Lesões, limitações, desânimo, força, resiliência e cura. A dor que sim, não parece, mas acaba!

 


Este ano, me desculpe, foi f*da! Tive lesão no ombro (meses em tratamento) e  quando achei que estava pronta para treinar direito novamente, em agosto fui premiada com uma tendinite trocantérica bilateral (nas articulações do quadril) - eu vinha em um ritmo de treino de musculação e práticas de yoga todos os dias e o corpitcho arregou!  De agosto até final de novembro foram meses de muita dor latejante 24 horas por dia … a ponto de eu quase pedir para usar muletas; tratamento fisioterápico envolvendo ultrassom, laser e “choques”, manipulação, liberação miofascial… e  acompanhamento físico na academia com atividades de recuperação. Tive que parar as práticas de yoga. 

Mas sabe que houve aprendizado neste tempo? Exercitei muito a resiliência, quando tive que aceitar (e me conformar) que tem coisas que não dependem da minha vontade e que só o tempo ia dar jeito… o velho “nada como um dia depois do outro!” Também exercitei a escuta do corpo! Como é importante! Saber quando ele grita, o que fazer, que tipo de atividade fazer e quando não fazer tal atividade (porque ia piorar e me deixar de cama). Aprendi na dor quando achei que estava melhor e fui passear no shopping. Foram 4 horas em pé andando! Resultado: 1 semana entrevada na cama. 

Enfim, o que eu quero deixar aqui é a certeza de que PASSA! A gente quase pira, mas passa. Fazendo tudo direitinho e não se sabotando, as coisas vão para o lugar. 
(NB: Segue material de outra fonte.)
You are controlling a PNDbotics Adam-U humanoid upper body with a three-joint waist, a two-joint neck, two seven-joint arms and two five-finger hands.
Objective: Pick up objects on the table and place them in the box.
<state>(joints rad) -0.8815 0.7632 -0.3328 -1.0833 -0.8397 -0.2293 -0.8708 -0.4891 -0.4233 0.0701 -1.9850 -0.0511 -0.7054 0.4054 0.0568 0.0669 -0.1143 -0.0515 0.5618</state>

Graças à minha querida fisio de sempre a Ana Carolina Rodrigues , às minhas profes maravilhosas Luisa Pietrobon e  Rachel Pietrobon  e do  Bruno Dal Piva da academia Conceito Equilibrio Corporal, eu dei a volta!!! 

E teve um último elemento na cura que encontrei quando estava desesperada de dor e, como não posso tomar os antiinflamatórios que o médico receitou porque tenho refluxo, fui pra internet procurar algo “natural”. Encontrei a erva baleeira, que é um potente antiinflamatório. Pode tomar chá e tem a apresentação em pomada antiinflamatória também que usei e é bárbara. 

Enfim, depois de quase deprimir - porque parece que o poço não tem fim, voltei feliz da vida! Como dizem: “a vida é boa”!